● What to do
Go through the material under this sentence. Return every line holding "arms".

● Dataset section
*** Begin section ***
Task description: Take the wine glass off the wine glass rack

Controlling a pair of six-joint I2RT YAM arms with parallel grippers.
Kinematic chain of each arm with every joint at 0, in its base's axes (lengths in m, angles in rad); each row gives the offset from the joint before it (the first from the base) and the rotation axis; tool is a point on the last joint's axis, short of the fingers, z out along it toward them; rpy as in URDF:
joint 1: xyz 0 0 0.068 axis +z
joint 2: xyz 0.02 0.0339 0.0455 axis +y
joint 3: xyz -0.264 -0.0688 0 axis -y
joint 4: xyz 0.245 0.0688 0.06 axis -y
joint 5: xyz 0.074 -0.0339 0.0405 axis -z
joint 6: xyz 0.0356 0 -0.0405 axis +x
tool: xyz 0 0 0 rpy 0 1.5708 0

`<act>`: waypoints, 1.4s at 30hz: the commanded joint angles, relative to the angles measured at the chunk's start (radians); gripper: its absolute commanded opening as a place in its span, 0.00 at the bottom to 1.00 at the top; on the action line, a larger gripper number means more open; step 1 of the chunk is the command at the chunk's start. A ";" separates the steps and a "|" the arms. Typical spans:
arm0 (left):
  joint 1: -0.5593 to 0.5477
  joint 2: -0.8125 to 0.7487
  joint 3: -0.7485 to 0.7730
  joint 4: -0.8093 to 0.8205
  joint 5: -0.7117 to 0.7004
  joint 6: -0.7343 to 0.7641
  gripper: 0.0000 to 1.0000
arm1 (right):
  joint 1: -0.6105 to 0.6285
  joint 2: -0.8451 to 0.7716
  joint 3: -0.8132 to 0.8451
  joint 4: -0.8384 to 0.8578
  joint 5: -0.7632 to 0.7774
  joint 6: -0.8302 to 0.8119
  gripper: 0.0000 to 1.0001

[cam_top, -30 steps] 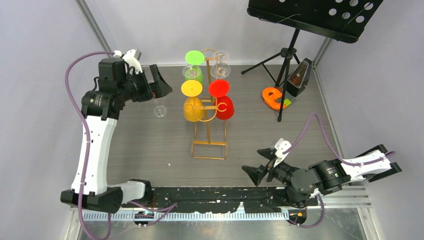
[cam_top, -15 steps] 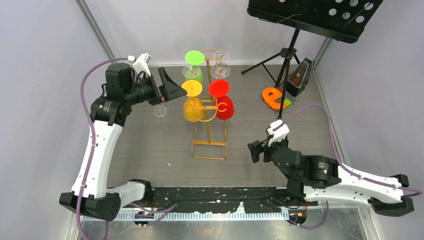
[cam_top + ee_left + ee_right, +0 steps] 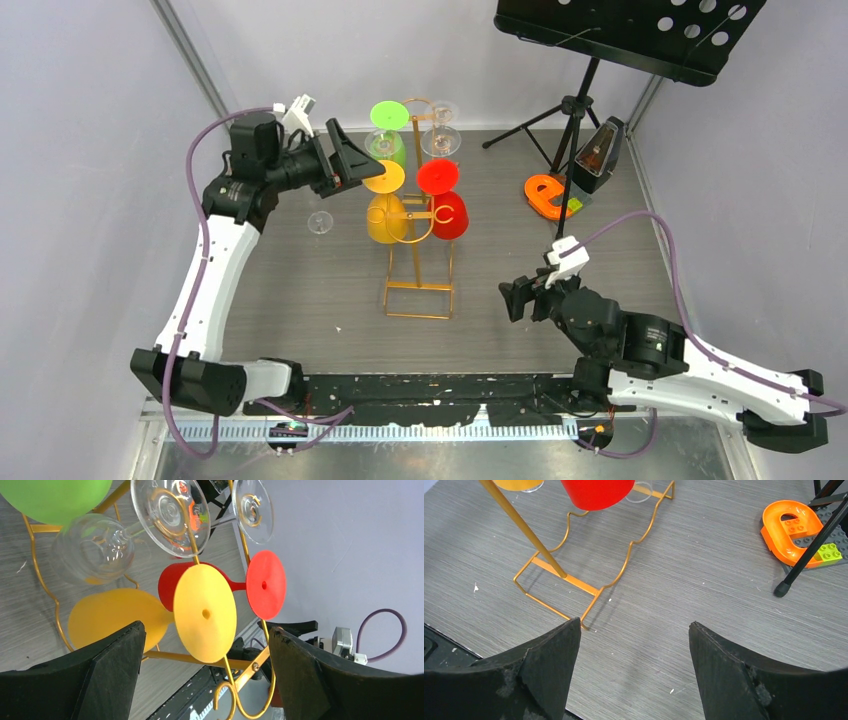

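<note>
- The yellow wine glass [image 3: 205,612] hangs on the left side of the rack [image 3: 566,576], caught by its foot in a lower hook with the bowl down. The round foot is the part easiest to reach.
- The rack stands mid-table, a little toward the far edge. It also carries a green glass [image 3: 386,114], a red glass [image 3: 438,178] and clear ones, so the target has close neighbours.
- And there's the left gripper [image 3: 358,165], right up at that yellow foot! The jaws are wide, one finger on each side, and nothing is gripped yet.
- My read is that it is lined up to pinch the foot and slide the glass out of the hook.
- The right gripper [image 3: 512,298] hangs low near the rack's base, toward the table's near right. Its jaws are wide and empty, possibly ready to steady the base.
- One clear glass [image 3: 320,222] stands on the table toward the left edge.
</note>
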 commanded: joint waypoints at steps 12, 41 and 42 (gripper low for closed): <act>-0.007 0.025 0.034 0.093 0.077 -0.052 0.61 | -0.003 -0.087 -0.042 0.018 0.021 0.029 0.84; -0.052 0.032 0.097 0.038 0.088 -0.020 0.39 | -0.003 -0.037 -0.091 0.053 0.020 0.043 0.84; -0.055 0.036 0.101 0.039 0.085 -0.020 0.39 | -0.003 -0.039 -0.093 0.053 0.020 0.046 0.84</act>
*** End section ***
● Answer space
Controlling a pair of six-joint I2RT YAM arms with parallel grippers.
`<act>`: waypoints, 1.4s at 30hz: the commanded joint angles, relative to the angles measured at the chunk's start (radians); gripper: its absolute commanded opening as a place in its span, 0.00 at the bottom to 1.00 at the top; on the action line, a larger gripper number means more open; step 1 of the chunk is the command at the chunk's start. A ";" separates the steps and a "|" the arms. Typical spans:

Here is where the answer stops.